US manufacturing output continues recovery

Recent gains bolstered by consumer spending and recovery in oil sector

US factory output increased for the fourth time in five months amid gains in machinery and chemicals, extending a gradual recovery in manufacturing.

Production at factories, which make up about 80 per cent of all output, increased 0.2 per cent in January from the previous month, a Federal Reserve report showed Wednesday.

That matched the median forecast in a Bloomberg survey. Total industrial output, which includes mining and utilities, fell 0.3 percent as warm weather reduced demand for heating.

Healthy consumer spending and a recovery in the oil sector have supported recent gains in manufacturing, with a key gauge of industry rising last month to the highest since November 2014.


Overseas demand

At the same time, modest overseas demand, a strong US dollar and soft investment in equipment from domestic firms have made for slow progress.

Estimates in the Bloomberg survey for manufacturing output, which accounts for about 12 per cent of the economy, ranged from a decline of 0.1 per cent to an increase of 0.6 per cent. The previous month’s reading of a 0.2 per cent gain was unrevised.

For total industrial production, the Bloomberg survey showed estimates ranging from a 0.6 per cent drop to a rise of 0.4 per cent, with a median projection for no change.

Capacity utilisation, which measures the amount of a plant that is in use, declined to 75.3 per cent in January from a revised 75.6 per cent the previous month.

Utility Output

Utility output dropped 5.7 per cent after December's 5.1 per cent gain.
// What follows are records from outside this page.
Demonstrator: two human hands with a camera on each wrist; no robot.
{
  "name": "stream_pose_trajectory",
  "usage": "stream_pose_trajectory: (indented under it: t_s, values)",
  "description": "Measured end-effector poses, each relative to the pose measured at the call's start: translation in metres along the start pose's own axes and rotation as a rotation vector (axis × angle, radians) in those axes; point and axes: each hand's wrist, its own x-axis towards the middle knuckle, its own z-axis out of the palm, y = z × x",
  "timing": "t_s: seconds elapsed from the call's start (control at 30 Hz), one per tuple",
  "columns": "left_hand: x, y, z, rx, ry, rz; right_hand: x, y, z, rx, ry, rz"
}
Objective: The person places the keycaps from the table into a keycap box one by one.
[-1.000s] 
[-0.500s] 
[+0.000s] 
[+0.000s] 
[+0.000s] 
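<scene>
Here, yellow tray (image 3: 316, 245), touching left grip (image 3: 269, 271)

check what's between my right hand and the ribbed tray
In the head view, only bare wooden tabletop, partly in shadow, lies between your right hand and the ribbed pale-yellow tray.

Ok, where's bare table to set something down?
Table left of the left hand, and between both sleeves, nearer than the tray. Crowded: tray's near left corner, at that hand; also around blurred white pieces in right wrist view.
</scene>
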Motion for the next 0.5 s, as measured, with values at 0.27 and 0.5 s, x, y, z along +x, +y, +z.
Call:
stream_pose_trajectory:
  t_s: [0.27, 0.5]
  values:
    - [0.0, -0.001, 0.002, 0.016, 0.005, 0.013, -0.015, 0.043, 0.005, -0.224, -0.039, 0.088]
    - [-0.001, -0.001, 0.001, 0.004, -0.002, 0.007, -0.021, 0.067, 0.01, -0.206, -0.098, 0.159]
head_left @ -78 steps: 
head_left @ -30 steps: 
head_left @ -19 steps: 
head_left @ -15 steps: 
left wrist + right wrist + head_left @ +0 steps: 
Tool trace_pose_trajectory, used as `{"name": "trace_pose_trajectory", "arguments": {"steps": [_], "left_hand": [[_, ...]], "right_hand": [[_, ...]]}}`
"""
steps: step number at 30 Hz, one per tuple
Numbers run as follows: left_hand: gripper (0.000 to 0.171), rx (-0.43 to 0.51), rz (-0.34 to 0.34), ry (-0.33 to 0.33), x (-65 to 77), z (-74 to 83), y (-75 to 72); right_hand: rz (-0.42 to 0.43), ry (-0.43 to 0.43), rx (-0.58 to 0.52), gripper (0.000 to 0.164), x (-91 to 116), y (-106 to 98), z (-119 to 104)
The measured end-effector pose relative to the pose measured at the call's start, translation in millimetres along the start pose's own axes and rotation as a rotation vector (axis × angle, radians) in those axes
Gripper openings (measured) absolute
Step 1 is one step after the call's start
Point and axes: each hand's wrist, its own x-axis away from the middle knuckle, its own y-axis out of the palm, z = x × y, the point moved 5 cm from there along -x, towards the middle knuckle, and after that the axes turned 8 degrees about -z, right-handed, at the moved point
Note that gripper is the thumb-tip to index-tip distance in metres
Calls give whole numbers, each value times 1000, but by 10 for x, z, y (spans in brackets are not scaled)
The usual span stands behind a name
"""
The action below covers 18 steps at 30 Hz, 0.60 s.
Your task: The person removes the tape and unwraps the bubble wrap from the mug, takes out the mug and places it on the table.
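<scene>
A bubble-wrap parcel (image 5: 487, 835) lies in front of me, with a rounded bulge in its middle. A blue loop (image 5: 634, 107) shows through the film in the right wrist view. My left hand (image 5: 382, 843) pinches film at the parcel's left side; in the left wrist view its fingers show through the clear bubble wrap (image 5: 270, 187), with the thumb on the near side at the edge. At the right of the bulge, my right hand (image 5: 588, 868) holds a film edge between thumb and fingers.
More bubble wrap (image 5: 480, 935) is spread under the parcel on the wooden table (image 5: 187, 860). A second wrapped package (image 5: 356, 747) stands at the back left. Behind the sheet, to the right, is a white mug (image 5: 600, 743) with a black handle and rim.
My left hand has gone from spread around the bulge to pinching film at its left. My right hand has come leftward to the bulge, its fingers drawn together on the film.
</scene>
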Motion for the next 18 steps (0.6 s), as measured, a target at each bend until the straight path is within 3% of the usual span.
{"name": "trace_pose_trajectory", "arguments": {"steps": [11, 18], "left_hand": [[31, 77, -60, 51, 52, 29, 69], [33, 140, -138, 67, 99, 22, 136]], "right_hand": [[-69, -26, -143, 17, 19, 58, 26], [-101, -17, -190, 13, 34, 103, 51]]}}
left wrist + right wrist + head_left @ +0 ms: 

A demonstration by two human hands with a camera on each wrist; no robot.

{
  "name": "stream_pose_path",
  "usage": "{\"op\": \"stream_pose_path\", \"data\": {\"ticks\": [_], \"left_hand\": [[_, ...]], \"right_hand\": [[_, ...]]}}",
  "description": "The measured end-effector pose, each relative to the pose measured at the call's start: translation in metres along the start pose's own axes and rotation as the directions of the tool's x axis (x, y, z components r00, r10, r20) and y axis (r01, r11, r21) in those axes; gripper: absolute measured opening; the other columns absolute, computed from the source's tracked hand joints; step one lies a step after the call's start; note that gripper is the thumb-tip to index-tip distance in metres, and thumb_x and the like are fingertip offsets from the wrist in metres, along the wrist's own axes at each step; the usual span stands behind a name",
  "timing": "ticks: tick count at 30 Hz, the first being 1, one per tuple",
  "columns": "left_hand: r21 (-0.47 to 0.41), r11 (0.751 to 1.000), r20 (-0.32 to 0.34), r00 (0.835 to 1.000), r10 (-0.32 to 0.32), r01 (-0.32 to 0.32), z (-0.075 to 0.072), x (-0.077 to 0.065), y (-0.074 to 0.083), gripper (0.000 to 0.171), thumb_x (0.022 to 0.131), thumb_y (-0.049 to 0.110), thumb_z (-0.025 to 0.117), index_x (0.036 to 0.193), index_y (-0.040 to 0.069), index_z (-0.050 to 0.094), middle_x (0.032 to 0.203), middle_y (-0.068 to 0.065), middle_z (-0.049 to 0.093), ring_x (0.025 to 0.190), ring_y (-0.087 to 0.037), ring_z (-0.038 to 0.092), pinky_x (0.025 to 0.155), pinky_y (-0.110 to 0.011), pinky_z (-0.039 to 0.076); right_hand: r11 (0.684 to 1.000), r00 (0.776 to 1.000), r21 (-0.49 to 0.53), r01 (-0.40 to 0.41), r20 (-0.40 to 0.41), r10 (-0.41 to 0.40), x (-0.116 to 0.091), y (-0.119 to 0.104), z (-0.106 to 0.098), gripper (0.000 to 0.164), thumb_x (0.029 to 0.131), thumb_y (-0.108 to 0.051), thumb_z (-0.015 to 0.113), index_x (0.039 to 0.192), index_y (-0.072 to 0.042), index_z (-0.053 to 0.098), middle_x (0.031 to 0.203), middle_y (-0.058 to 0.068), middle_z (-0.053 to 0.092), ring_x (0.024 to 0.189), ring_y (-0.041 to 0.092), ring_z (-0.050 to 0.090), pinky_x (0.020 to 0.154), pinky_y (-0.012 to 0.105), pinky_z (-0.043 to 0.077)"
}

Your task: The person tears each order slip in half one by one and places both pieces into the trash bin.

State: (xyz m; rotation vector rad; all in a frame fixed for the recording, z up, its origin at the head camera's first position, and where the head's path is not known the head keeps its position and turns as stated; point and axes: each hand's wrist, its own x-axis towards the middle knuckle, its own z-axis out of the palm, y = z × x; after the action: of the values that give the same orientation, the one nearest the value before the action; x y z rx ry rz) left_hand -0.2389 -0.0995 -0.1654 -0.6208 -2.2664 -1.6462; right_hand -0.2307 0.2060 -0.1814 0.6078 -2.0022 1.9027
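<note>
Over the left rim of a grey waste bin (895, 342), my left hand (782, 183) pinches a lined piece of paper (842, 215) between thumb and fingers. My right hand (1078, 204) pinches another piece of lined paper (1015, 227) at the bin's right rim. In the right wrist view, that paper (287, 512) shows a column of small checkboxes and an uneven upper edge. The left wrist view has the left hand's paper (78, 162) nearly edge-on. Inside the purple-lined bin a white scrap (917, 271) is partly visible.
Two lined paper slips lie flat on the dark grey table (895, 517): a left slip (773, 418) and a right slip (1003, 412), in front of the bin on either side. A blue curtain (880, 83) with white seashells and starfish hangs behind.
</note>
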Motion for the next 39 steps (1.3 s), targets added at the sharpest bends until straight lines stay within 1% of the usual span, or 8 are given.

Last month was the 18th-warmest January in the last 123 years, according to the National Oceanic and Atmospheric Administration.

Mining production, including oil drilling, expanded 2.8 per cent in January after a 1.4 per cent drop.

Drilling of oil and gas wells jumped 8.5 per cent.

US rig counts increased to 741 in the week ended February 10th, the highest in more than a year, helped by increasing energy prices, Baker Hughes data shows.

Consumer durable-goods output fell 0.9 per cent last month on a 2.8 per cent drop in automotive production.

Business equipment production ticked up 0.1 per cent following a 0.8 per cent increase.